[time-nuts] Measure GPSDO stability with minimum resources?

Jim Harman j99harman at gmail.com
Wed Oct 5 21:37:16 UTC 2016


On Wed, Oct 5, 2016 at 1:37 PM, Bob Stewart <bob at evoria.net> wrote:

> For my GPSDO, I need to calculate the OCXO aging for holdover projection
> purposes as well as get some figure of merit for the recent past of the
> OCXO stability.


Do you have a serial port or some way of generating a logging stream?

If so, one low-overhead way to track the aging is to compute an average DAC
value and periodically "print" the result to the serial port.
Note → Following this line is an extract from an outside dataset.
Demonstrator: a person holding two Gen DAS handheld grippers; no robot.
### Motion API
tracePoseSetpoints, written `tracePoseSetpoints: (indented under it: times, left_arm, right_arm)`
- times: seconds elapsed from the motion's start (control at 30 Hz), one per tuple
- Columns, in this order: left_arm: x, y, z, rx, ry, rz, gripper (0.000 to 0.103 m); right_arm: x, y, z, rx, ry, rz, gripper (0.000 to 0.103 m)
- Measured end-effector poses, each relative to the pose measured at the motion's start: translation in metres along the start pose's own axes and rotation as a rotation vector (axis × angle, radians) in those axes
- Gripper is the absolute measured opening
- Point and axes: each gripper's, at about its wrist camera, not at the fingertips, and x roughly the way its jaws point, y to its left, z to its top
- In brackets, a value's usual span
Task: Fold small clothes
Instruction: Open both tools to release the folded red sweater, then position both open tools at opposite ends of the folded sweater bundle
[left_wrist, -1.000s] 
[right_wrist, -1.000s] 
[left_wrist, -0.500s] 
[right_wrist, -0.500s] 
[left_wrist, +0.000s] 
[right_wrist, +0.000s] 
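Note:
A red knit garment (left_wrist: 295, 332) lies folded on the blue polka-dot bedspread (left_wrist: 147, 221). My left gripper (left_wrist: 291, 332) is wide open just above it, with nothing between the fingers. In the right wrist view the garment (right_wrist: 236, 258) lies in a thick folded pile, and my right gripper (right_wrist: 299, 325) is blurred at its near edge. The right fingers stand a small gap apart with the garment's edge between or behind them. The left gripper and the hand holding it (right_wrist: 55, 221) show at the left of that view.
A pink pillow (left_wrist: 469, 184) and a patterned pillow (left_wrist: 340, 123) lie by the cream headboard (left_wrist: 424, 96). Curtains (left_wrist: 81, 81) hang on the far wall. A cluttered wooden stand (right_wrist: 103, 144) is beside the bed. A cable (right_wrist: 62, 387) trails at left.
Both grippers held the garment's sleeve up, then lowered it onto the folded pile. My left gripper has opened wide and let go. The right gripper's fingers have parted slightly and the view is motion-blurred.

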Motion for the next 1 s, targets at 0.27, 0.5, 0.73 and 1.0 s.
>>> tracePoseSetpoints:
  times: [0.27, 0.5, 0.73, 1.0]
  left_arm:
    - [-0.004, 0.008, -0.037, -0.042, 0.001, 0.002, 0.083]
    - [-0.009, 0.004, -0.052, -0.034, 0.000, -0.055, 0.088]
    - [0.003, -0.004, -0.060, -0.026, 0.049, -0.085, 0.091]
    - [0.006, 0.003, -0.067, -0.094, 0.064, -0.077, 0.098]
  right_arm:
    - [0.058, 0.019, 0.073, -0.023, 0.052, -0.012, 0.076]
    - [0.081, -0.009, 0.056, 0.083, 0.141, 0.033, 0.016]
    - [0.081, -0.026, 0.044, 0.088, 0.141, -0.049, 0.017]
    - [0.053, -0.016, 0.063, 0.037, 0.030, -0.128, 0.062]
I have found
that a 3-hour average works well for observing aging. Each second you
simply add the current DAC value to a Long and after 3 hours divide by
10800, print the result, reset the total, and repeat. It is helpful to also
include the current time. This could be extracted from the GPS NMEA data
 or simply be seconds since startup. If you separate the values with a Tab
and end each set of values with a newline, you can capture the data with an
attached PC, copy/paste to Excel, and analyze it there. The trend line
feature in Excel's chart will compute and display a least square fit to the
aging.

If you don't want to keep the monitor connected full time and you have some
extra RAM or preferably EEPROM, you can store historic average values in a
circular buffer and print one of the values every second. 288 bytes will
store 18 days worth of 16 bit 3-hour averages.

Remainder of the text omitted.